- Work request: The answer must reproduce the listing exactly, with every picture left out.

- Data section:
------------

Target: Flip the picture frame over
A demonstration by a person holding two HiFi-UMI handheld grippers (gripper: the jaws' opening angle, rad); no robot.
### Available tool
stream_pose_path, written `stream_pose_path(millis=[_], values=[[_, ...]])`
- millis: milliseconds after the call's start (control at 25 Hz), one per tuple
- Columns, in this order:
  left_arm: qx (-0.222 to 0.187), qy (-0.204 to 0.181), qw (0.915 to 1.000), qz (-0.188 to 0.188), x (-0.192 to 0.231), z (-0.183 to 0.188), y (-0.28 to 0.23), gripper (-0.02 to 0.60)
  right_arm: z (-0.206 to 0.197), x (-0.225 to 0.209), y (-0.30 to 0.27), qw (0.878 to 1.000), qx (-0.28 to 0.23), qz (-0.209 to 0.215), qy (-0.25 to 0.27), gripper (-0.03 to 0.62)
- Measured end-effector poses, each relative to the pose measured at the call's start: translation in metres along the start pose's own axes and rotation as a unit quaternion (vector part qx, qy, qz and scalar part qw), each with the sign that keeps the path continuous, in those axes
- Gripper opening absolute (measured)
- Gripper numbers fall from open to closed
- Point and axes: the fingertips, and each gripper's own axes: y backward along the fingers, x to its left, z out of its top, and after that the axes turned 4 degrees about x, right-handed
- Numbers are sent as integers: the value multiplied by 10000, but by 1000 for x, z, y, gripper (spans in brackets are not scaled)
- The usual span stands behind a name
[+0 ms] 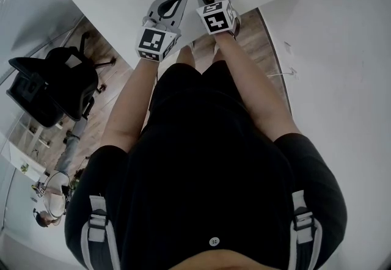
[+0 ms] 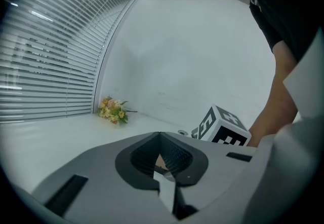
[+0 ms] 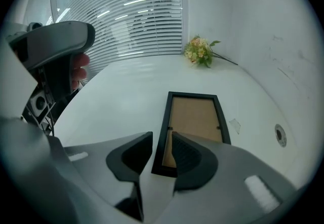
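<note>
Right gripper (image 3: pixel 162 139), jaws slightly apart, straddles the near left rail of the black-rimmed rectangular picture frame (image 3: pixel 195 116), apparently to pinch it. The frame lies flat, brown backing up, on the white table (image 3: pixel 126 86). Left gripper (image 2: pixel 161 137), closed and empty, waits further left.

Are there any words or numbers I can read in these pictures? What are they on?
None: no words or numbers can be read anywhere.
Left cube and right cube: only black-and-white square patterns, not letters.
Picture frame: plain brown back, no print.
</note>
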Motion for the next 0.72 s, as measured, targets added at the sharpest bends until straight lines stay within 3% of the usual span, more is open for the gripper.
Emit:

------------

- Answer area:
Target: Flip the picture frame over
A demonstration by a person holding two HiFi-UMI handheld grippers (gripper: the jaws' opening angle, rad); no robot.
### Available tool
stream_pose_path, written `stream_pose_path(millis=[_], values=[[_, ...]])`
- millis: milliseconds after the call's start (control at 25 Hz), one per tuple
- Columns, in this order:
  left_arm: qx (-0.222 to 0.187), qy (-0.204 to 0.181), qw (0.915 to 1.000), qz (-0.188 to 0.188), x (-0.192 to 0.231), z (-0.183 to 0.188), y (-0.28 to 0.23), gripper (-0.02 to 0.60)
  right_arm: z (-0.206 to 0.197), x (-0.225 to 0.209), y (-0.30 to 0.27), qw (0.878 to 1.000), qx (-0.28 to 0.23), qz (-0.209 to 0.215), qy (-0.25 to 0.27), gripper (-0.03 to 0.62)
- Measured end-effector poses, each relative to the pose measured at the call's start: translation in metres along the start pose's own axes and rotation as a unit quaternion (vector part qx, qy, qz and scalar part qw), each with the sign that keeps the path continuous, in those axes
- Gripper opening absolute (measured)
- Gripper numbers fall from open to closed
- Point and axes: the fingertips, and each gripper's own axes: y backward along the fingers, x to its left, z out of its top, and after that the axes turned 4 degrees about x, right-handed
- Numbers are sent as integers: the value multiplied by 10000, but by 1000 for x, z, y, gripper (spans in brackets are not scaled)
- The usual span stands behind a name
[+0 ms] 
[+0 ms] 
[+0 ms] 
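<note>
Right gripper (image 3: pixel 162 139), jaws slightly apart, straddles the near left rail of the black-rimmed rectangular picture frame (image 3: pixel 195 116), apparently to pinch it. The frame lies flat, brown backing up, on the white table (image 3: pixel 126 86). Left gripper (image 2: pixel 161 137), closed and empty, waits further left.

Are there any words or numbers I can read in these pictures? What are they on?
None: no words or numbers can be read anywhere.
Left cube and right cube: only black-and-white square patterns, not letters.
Picture frame: plain brown back, no print.
</note>
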Motion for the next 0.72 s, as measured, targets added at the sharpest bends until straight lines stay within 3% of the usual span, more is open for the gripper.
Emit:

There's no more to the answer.